Games Design - WWID?

Posted by: James Mullen On: Feb 8th 2010 edited

This is a stupid game that works best with a group of friends who have some booze in them; in order to play, you will need the following:
• Small index cards or pieces of paper
• Pencils or pens
• Table and chairs
• At least four players
• A coin

Whoever has brought the game to the table gets it started by naming a character after themselves, e.g. if the name of the game provider is Joe Bloggs, then the character’s name is also Joe Bloggs.

The First Round
The game provider describes a scene that the character is in; this scene should not take longer than 2 or 3 minutes to describe. This scene will be the starting point for the story that follows, so should introduce or foreshadow the events to come. Once the game provider has described this, every other player, in clockwise order from the provider, adds one further detail to the scene. Note that all description is about the scene that the character is in, it does not describe the character’s thoughts, words, deeds, emotions or memories. The character is a blank slate at this point, an actor on a stage without a script, watching the set be built around him while other characters come & go.

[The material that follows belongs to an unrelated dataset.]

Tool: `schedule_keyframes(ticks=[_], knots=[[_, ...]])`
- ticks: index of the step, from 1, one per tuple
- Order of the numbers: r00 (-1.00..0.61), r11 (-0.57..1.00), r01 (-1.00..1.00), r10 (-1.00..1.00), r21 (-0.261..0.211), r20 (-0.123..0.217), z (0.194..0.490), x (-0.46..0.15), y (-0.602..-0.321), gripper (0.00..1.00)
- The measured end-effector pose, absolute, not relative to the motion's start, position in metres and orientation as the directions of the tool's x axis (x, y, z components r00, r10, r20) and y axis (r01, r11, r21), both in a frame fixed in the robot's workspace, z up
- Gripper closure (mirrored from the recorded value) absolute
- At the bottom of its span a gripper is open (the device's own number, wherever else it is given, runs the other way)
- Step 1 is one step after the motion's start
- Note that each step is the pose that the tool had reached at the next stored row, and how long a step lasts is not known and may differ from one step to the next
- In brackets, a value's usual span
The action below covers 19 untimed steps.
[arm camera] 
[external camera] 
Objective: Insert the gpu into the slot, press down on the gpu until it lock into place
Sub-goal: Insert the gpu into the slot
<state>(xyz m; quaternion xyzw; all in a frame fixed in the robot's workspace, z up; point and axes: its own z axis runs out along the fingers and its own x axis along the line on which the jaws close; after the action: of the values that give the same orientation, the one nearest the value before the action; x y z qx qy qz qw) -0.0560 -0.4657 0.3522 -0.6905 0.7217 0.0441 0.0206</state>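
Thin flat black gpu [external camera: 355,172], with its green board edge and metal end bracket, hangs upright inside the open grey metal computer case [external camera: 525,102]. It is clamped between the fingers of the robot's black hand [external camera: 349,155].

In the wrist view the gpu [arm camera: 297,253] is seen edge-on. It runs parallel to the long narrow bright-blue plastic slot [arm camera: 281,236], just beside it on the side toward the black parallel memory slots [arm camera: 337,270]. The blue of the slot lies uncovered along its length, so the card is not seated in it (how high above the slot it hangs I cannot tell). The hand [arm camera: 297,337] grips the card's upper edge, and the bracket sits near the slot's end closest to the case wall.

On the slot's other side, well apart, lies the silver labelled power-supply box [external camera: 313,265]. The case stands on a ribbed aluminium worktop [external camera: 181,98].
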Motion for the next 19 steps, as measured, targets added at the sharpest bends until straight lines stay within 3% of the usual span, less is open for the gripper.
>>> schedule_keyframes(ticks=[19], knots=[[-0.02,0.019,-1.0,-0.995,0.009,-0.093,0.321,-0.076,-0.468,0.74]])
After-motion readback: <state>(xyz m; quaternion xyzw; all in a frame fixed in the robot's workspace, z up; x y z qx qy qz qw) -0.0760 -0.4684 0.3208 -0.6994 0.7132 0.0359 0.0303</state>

Once the scene is set, all players except the provider should write down the character’s response to the scene; if a conflict is inherent in the scene, the response should relate to that. If there is no apparent conflict or challenge, responses can take any form. Responses should be short but clear and should not prefigure the outcome of taking that response: a response is only what the character tries to do, not what they actually achieve.
When all the responses have been written, the provider takes them all in, reads them and chooses one; they then describe the character’s attempt to take that action and toss a coin.
Heads: the action succeeds, the provider narrates how and what the outcome is.
Tails: the action fails, the provider narrates how and what the outcome is.

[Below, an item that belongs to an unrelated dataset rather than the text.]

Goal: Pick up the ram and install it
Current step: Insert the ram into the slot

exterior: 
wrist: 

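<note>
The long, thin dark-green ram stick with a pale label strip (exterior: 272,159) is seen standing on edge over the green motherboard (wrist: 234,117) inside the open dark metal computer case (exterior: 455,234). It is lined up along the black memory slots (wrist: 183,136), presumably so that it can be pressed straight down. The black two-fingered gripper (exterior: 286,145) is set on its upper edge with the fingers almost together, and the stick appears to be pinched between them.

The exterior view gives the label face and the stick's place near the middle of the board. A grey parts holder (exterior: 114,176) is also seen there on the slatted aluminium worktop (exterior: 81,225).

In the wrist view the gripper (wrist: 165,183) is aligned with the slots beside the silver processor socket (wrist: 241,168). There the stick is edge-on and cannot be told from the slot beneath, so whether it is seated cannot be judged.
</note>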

The provider keeps the card on which the action was written, adding to it a statement about the character based on the action and its outcome. For example, if the action involved running and was successful, the provider might write down ‘Fast’ or ‘Quick to react’ as a statement; if running had failed, they might write down ‘Slow’ or ‘Frozen by fear’.

All Subsequent Rounds
The player whose action was chosen in the previous round becomes the Actor for this round; whoever chose that action (e.g. the previous Actor) becomes the Reader for this round. Only in the first round is the game provider both Reader and Actor, in all subsequent rounds, these duties are divided between two players.
The order of business is:
• The Actor describes the scene.
• All other players, including the Reader, add a detail to that scene.
• Everyone apart from the Reader and the Actor writes down an action and passes them to the Reader.
• The Reader reads out the actions and the Actor chooses one.
• The Actor tosses a coin, determining the success or failure of the chosen action, and writes a statement upon the chosen action card related to that outcome, which describes the character.
• The player whose action was chosen becomes the Actor for the next round, whilst the Actor becomes the Reader in the next round; in this way, no-one may be the Actor or Reader more than once in any three rounds.

The End Game
The game ends when any player collects three positive or three negative statements about the character; therefore, on any player’s fifth turn as the Actor at the very latest, but possibly sooner.
• If the game ends with three positive statements about the character, all turns out well for them and they get a happy ending.
• If the game ends with three negative statements about the character, things turn sour and they meet a bad fate.
• The true social outcome of the game is to give the players a chance to comment on the game provider through the avatar of their namesake, the character.